High school counselor Janna Delany, who carries a Ruger LC9, is more concerned about crime than mass shootings.“It’s more just for me personally to give myself a little bit of peace of mind, somebody trying to carjack me or hold me up at a gas station or stopped at a red light or something,” Delany says.

Retired Houston homicide detective Brian Foster has a booth at the festival where he sells “politically incorrect” books.

“Police cannot take care of citizens,” he says. “They react after the fact. I spent many years dealing with cadavers.”

How Does Carrying A Gun Change You?

One thing is certain: Carrying around a loaded weapon and being prepared at a moment’s notice to use deadly force changes how people perceive their environment. Of the 20 handgun carriers I interviewed over several months, most of them say they’re more aware of how people look and how they act.

“I pay attention to different people, weird people, maybe stereotype people,” says Sam Blackburn, a diesel mechanic from Georgetown, Texas, who attended the firearms fest in an NRA cap. He carries a 9 mm Smith & Wesson.

What is he looking for, specifically?

“Gangbanger-looking guys, maybe guys that look like they’re up to no good or somebody that may think they’re a Muslim extremist or something like that,” Blackburn says.

Carrying a 2-pound steel appliance around like a cellphone doesn’t only change the way a person thinks, it changes the way they move.

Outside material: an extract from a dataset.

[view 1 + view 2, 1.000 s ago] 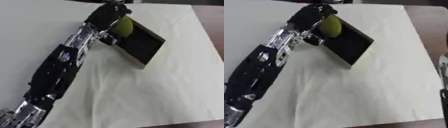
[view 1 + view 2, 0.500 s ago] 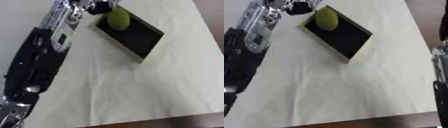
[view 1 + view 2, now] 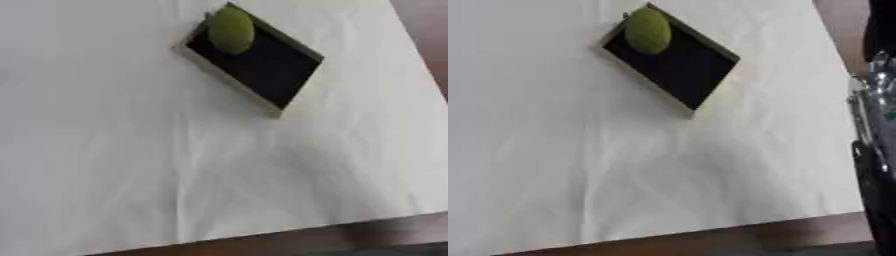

“It’s exciting. I won’t lie to you. There’s some visceral response that you get from carrying a firearm,” says Doug Miller. He owns a small IT company in Austin and teaches Israeli self-defense classes on the side. “But after about 30 seconds, it becomes, ‘Is this gonna be comfortable when I sit down? It’s digging into my hip because my car has upholstered seats. That’s really not that comfortable.’ ”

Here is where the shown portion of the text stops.